I hope those who wished to listen live to the purgatory debate last night we able to do so. I had to go with straight “house sound,” so it wasn’t as clear as, for example, the Silverman debate was, but hopefully it was still useful.

Another clear delineation between the God-centered gospel of a powerful Savior and the man-centered gospel of man’s accomplishments and cooperation was surely provided over the very lengthy period of debate last evening. Dr. Sungenis did not even make an attempt to respond to the historical portion of my presentation. Almost the entirety of the debate centered on 1 Corinthians 3. I was disappointed in that Bob assumed the audience was already fully aware of what purgatory is, as defined by Rome. He really made no attempt to explain it to any meaningful depth. I think those in attendance learned much more about purgatory from me than they did from him. At one point I asked him to define indulgences for the audience, and he wandered off into a story about David. So, I then defined it as a question, defining the treasury of merit, the excess merit of Christ, Mary, and the saints, etc., and asking him, “Is that accurate?” “Yes” was his response. That’s how it went.

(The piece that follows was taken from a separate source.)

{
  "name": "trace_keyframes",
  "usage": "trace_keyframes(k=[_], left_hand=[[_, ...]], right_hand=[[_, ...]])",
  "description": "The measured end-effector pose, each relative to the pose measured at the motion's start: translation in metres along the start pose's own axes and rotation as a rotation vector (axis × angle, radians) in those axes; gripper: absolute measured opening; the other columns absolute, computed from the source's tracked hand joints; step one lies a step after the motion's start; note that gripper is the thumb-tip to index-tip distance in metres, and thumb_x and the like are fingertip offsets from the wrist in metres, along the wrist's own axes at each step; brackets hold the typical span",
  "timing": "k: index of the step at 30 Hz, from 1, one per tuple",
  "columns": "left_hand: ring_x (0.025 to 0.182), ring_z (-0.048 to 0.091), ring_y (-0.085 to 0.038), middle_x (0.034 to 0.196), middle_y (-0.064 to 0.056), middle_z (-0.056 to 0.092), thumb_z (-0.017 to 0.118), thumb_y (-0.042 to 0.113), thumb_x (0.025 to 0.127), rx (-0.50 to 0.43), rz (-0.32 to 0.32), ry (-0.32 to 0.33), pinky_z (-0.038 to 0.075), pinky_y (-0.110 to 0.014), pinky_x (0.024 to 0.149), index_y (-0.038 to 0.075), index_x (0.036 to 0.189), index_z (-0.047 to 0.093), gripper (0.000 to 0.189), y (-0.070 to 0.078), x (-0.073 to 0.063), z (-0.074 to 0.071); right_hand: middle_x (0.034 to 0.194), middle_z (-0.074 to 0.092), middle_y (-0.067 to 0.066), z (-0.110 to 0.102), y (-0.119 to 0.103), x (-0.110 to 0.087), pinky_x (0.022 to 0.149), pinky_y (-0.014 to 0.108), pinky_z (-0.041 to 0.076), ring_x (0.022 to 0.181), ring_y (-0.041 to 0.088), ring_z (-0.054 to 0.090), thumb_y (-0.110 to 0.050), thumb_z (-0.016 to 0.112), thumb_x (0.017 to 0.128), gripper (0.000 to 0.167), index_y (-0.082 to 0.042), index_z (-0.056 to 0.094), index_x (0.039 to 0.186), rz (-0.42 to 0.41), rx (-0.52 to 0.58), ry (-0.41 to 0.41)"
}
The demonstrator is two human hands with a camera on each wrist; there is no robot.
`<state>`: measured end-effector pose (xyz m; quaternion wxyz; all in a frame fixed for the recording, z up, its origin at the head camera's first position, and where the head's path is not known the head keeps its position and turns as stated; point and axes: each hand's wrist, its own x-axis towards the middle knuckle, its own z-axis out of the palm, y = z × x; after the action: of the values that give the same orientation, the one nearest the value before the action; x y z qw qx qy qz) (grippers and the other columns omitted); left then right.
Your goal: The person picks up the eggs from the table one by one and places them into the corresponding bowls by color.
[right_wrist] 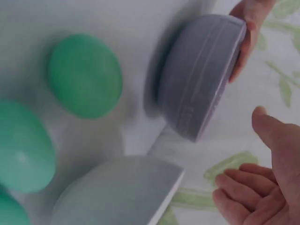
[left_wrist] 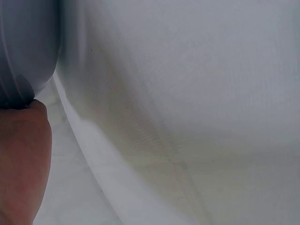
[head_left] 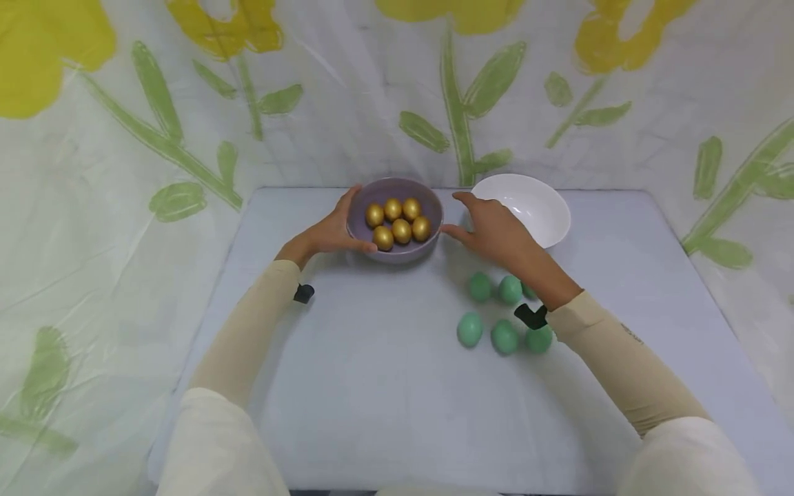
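Observation:
A purple bowl (head_left: 397, 257) holding several golden eggs (head_left: 401, 231) is at the back of the table. My left hand (head_left: 335, 227) grips its left side, thumb at the front rim and fingers round the back; the left wrist view catches only part of this hand (left_wrist: 23, 159) beside the bowl's outer wall (left_wrist: 30, 42). Just right of the bowl, my right hand (head_left: 499, 231) has its thumb and fingers spread and holds nothing. In the right wrist view, a gap shows between the right hand (right_wrist: 262, 183) and the purple bowl (right_wrist: 201, 75).
A white bowl (head_left: 552, 213) stands at the back right, partly behind my right hand. Several green eggs (head_left: 469, 329) lie on the table (head_left: 372, 386) below my right forearm, which hides part of them. A curtain (head_left: 347, 138) with painted flowers hangs behind the table.

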<state>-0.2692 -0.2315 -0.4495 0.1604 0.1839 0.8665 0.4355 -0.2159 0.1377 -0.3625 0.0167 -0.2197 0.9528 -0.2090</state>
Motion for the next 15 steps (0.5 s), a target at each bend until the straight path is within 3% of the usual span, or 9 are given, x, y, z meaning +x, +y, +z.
trace_keyframes(k=[3, 6, 8, 10, 15], left_hand=[[0.162, 0.009, -0.03, 0.177, -0.001, -0.007, 0.097, 0.053, 0.072, 0.003, -0.003, 0.002, 0.017, -0.055, 0.129, 0.033, 0.17, -0.009, 0.146, 0.0, -0.001, -0.002], [0.162, 0.007, -0.03, 0.177, -0.001, -0.008, 0.096, 0.052, 0.073, 0.0, 0.001, -0.004, 0.015, -0.055, 0.129, 0.033, 0.17, -0.01, 0.145, 0.001, -0.002, -0.003], [0.162, 0.006, -0.028, 0.177, 0.0, -0.009, 0.096, 0.05, 0.074, -0.007, -0.002, -0.006, 0.015, -0.054, 0.129, 0.034, 0.17, -0.01, 0.144, 0.001, -0.003, -0.004], [0.162, 0.005, -0.027, 0.177, 0.001, -0.01, 0.096, 0.048, 0.075, -0.012, -0.011, -0.012, 0.014, -0.053, 0.129, 0.035, 0.169, -0.011, 0.143, 0.002, -0.004, -0.005], [0.163, 0.003, -0.028, 0.177, -0.001, -0.011, 0.095, 0.041, 0.077, -0.024, -0.043, -0.024, 0.013, -0.053, 0.129, 0.033, 0.169, -0.012, 0.142, 0.006, -0.007, -0.006]], right_hand=[[0.136, 0.066, 0.023, -0.007, 0.013, -0.008, 0.101, 0.059, 0.051, 0.122, 0.042, 0.064, -0.067, 0.066, 0.097, 0.096, -0.014, 0.028, 0.168, 0.029, 0.008, -0.021], [0.17, 0.032, 0.018, -0.014, 0.03, -0.016, 0.122, 0.057, 0.032, 0.153, 0.042, 0.037, -0.072, 0.066, 0.094, 0.111, -0.018, 0.01, 0.172, 0.026, 0.014, -0.041], [0.177, 0.01, 0.011, -0.018, 0.042, -0.022, 0.13, 0.052, 0.016, 0.161, 0.037, 0.018, -0.071, 0.068, 0.092, 0.118, -0.018, -0.001, 0.172, 0.007, 0.018, -0.04], [0.178, -0.001, 0.008, -0.022, 0.054, -0.027, 0.131, 0.047, 0.004, 0.163, 0.032, 0.008, -0.068, 0.073, 0.091, 0.124, -0.016, -0.008, 0.17, -0.018, 0.027, -0.029], [0.176, -0.016, 0.004, -0.036, 0.083, -0.041, 0.13, 0.052, -0.001, 0.163, 0.033, -0.006, -0.057, 0.085, 0.086, 0.14, -0.018, -0.023, 0.166, 0.006, 0.069, -0.062]])
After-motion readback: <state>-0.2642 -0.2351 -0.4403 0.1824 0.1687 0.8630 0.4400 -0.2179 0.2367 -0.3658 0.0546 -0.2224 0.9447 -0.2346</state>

Unlike the calm interaction in Santa Fe, last night was anything but calm during “cross examination.” I use quotes because Bob decided to abandon any and all semblance of meaningful format for something called “cross examination.” He had told the moderator that we would be doing a “free form” type of cross-ex. What I never imagined he meant was what he did: argue, make points, ask a question, let you say ten words, interrupt you and tell you to be quiet, make another point, erect a straw man, and then cut you off if you object. It was a total mess for a total of 35 minutes (one 20 minute portion, one 15 minute portion). As much as I like Bob personally (he really is a nice guy on that level—then again, so is John Dominic Crossan, who remains my favorite heretic), I was really offended by the stunts he pulled last night. The audience was, too. It got silly, and when he went back to the same non-questions, all on how many judgments there are, I finally gave up and responded solely with, “Asked and answered.” I refused to lower myself to that level in my portions of the cross-examination.

It is very, very difficult to do cross-examination properly. It is hard to ask contextual and meaningful questions, to really probe someone else’s position. But it is worth it, and I believe I need to write up a document on how cross-examination MUST be done and INSIST upon it in the future. The “don’t bother with real questions, argue your points and misrepresent your opponent” style used last night by Dr. Sungenis shows no respect for your opponent, but less for the audience. In the second portion I could hear the groans of the audience as he beat the dead horse into oblivion for the twentieth time.

But the gospel was clearly presented, the contrast between Rome’s man-centeredness and the Bible’s God-centeredness plainly seen, and for that I am very thankful. My sincerest thanks to all those who listened, and prayed, for the debate. I was likewise encouraged greatly, once again, by meeting those who came up before, during, and after the debate, who commented on how they have been helped and edified by Alpha and Omega Ministries. That’s the whole reason we are here!